Lo mismo sucedía con la presencia de un sector pensante, unos intelectuales y académicos que, siendo generalmente disidentes, encontraron un sitio para desarrollar y crear pensamiento y generar conocimiento en las universidades, así como en los organismos culturales, al punto que aquí se escribieron muchos libros, se filmaron muchas películas, se realizaron foros, seminarios y encuentros contra el sistema, con dineros de ese mismo sistema, que no sólo cuestionaban, sino que se proponían liquidar; hasta que lo lograron.
Pero más allá de las consecuencias del derrumbe del sistema político, de la llegada al poder de un hombre cuya génesis era una sangrienta intentona golpista y al margen de que las voces de alerta contra los cantos de sirenas fueron desoídas, hoy nos encontramos en un país donde los organismos de defensa de los derechos humanos, de las libertades y del ejercicio periodísticos, han llegado para quedarse. Hasta que los echen. Nunca antes vinieron porque no hacían falta y ONG como Reporteros Sin Frontera o el Instituto de Prensa y Sociedad, cuya labor en pro de la libertad de expresión y el derecho a la información son reconocidos mundialmente, se han convertido en aliados providenciales de los periodistas y de sus luchas por los valores democráticos. De estos periodistas jóvenes de hoy en día y aquellos que el 27 de febrero de 1989, luego de ejercer un periodismo más bien predecible, burocrático y sanamente aburrido, recibimos nuestro bautismo de fuego en el inicio de una era de violencia y represión que aún no culmina.
En los 18 años transcurridos desde aquel día en que bajaron los cerros, los periodistas debimos reconfigurar nuestra mentalidad, nuestras prioridades e incluso nuestro cuerpo, para enfrentar lo que parecía un imposible: la aniquilación, ya no sólo de la libertad de expresión o del derecho a la información, sino de la democracia como sistema. Y ocho años después del inicio, ya en firme, de esa tentativa, podemos decir que no hemos sido vencidos.
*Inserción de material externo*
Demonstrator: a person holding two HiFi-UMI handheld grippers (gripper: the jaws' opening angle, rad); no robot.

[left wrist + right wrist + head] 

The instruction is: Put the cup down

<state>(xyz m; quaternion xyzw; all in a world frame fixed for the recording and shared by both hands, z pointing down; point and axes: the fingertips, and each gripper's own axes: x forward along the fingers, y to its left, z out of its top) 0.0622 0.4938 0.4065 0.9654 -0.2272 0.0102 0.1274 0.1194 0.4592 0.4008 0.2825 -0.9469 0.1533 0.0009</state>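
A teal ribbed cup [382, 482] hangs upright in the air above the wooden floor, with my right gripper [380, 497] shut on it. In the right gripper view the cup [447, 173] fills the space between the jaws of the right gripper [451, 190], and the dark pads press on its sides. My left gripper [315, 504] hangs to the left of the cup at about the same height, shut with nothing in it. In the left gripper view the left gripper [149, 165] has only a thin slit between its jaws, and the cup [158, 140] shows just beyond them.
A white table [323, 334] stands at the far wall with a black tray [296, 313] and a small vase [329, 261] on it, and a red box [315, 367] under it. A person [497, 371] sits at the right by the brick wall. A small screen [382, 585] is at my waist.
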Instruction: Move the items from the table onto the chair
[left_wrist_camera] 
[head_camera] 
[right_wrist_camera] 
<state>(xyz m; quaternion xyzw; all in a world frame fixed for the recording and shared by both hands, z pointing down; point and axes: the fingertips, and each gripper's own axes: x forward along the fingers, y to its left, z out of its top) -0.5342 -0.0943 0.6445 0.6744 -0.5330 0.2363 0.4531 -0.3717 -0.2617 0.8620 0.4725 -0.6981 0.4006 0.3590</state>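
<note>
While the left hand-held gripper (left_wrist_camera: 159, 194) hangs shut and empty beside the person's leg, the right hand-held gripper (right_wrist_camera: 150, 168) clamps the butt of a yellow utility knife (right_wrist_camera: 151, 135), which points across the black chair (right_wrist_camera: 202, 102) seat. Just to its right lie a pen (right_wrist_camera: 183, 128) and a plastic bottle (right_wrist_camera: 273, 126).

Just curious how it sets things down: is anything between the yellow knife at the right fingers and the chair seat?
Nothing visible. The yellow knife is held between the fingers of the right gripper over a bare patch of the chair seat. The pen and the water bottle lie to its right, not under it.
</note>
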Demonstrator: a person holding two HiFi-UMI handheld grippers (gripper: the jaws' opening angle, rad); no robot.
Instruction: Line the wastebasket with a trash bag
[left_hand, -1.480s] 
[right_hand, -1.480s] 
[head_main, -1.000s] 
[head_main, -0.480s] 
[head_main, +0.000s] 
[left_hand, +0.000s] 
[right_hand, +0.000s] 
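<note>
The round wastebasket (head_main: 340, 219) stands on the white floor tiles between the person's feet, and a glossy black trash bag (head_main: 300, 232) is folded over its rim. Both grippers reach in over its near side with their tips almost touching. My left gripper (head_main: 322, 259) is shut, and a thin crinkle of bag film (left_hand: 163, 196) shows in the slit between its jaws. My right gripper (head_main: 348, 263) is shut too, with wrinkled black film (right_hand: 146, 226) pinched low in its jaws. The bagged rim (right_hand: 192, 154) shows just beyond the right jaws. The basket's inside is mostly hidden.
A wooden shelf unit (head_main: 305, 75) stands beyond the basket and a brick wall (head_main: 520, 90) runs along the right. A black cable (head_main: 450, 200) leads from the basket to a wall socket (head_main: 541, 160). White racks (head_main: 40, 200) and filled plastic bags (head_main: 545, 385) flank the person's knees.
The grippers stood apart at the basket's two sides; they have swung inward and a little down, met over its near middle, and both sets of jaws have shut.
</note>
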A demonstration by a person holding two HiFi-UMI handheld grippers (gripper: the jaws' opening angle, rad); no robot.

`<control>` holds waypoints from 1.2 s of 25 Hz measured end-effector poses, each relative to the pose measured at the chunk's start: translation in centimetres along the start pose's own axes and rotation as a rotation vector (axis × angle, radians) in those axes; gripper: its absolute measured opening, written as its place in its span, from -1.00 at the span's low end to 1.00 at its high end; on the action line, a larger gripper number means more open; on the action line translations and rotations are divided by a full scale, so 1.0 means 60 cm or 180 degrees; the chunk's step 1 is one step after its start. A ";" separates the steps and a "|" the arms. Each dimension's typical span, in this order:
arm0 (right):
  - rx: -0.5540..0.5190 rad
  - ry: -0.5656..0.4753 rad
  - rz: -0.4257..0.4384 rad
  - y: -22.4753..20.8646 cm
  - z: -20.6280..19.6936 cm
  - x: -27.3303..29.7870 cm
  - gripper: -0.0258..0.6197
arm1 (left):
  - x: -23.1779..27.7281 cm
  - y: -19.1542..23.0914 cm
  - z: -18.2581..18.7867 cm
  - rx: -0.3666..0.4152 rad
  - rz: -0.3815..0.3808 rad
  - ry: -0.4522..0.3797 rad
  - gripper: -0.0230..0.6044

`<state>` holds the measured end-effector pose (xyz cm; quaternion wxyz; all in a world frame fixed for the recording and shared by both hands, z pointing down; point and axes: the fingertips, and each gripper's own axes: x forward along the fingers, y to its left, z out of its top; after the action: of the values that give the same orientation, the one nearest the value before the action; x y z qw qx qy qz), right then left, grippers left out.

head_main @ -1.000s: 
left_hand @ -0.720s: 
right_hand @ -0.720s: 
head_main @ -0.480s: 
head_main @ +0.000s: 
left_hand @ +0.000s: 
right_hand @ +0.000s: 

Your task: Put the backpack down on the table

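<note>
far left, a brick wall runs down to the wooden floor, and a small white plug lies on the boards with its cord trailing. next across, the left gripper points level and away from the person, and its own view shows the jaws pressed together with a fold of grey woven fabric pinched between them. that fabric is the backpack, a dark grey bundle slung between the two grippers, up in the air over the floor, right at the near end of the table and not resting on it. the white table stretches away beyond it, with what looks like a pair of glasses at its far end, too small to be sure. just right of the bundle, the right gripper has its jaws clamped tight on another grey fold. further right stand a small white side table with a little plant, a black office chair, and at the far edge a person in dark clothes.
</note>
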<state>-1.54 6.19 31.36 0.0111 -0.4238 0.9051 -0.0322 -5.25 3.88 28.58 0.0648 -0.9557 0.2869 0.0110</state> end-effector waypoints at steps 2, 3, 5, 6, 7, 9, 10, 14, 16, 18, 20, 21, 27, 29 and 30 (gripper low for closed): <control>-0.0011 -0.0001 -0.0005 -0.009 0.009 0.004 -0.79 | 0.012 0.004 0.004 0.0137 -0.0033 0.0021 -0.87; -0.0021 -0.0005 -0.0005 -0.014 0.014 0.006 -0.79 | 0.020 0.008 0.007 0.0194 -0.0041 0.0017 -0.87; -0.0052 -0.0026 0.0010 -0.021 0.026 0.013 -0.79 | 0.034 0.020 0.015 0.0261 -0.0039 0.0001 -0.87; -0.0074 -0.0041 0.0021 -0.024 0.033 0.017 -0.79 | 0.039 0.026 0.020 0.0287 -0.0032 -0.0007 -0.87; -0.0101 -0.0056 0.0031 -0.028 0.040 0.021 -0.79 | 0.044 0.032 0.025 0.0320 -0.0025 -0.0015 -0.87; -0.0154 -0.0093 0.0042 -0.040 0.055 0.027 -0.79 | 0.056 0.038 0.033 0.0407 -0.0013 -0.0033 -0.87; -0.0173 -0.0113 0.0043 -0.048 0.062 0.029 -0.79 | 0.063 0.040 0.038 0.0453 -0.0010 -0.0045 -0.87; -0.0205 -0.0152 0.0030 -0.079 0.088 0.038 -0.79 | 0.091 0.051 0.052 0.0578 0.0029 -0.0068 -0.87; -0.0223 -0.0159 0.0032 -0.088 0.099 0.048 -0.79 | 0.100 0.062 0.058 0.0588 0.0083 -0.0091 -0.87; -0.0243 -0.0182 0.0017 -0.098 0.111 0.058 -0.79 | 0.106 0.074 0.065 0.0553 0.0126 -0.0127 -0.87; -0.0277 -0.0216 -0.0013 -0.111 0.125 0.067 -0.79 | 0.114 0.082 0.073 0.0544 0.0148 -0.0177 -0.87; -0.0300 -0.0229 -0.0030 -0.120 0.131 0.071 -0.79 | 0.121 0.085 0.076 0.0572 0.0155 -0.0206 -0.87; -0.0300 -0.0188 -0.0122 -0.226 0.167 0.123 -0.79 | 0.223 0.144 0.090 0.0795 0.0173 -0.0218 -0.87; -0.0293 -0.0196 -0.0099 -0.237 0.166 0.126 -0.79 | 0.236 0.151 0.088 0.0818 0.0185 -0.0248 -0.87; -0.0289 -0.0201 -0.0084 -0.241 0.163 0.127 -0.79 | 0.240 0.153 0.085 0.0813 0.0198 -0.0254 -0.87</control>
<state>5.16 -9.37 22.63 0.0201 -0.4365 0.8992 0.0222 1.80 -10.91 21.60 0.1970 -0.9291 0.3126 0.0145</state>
Pese a los golpes, se puede decir que todavía existen márgenes de libertad de expresión, pero sólo gracias a la lucha de los periodistas por mantenerla. Basta sólo con revisar los informes de Alberto Jordán Hernández, dirigente gremial por muchos años, quien contabiliza, en este período, la muerte de doce comunicadores, miles de agresiones físicas, carcelazos, no menos de 300 juicios, despidos injustos, intimidaciones, amenazas, ataques contra las sedes de los medios (recuérdese "La Noche del Terror", el 9 de diciembre de 2002, cuando fueron atacadas las sedes de las televisoras y de los periódicos en Caracas y el interior del país). Todo eso sin contar las formas un tanto más sofisticadas para inducir al cambio de las líneas informativas y editoriales de los medios, que culminaron con el cierre de RCTV porque sus directivos y trabajadores decidieron no negociar principios. Es posible, entonces, decir que en Venezuela sí existe aún libertad de expresión, pero no por la gracia de un gobierno represor que hace de los derechos una concesión, sino porque con su determinación, los periodistas la han mantenido en pie. Hasta su total recuperación.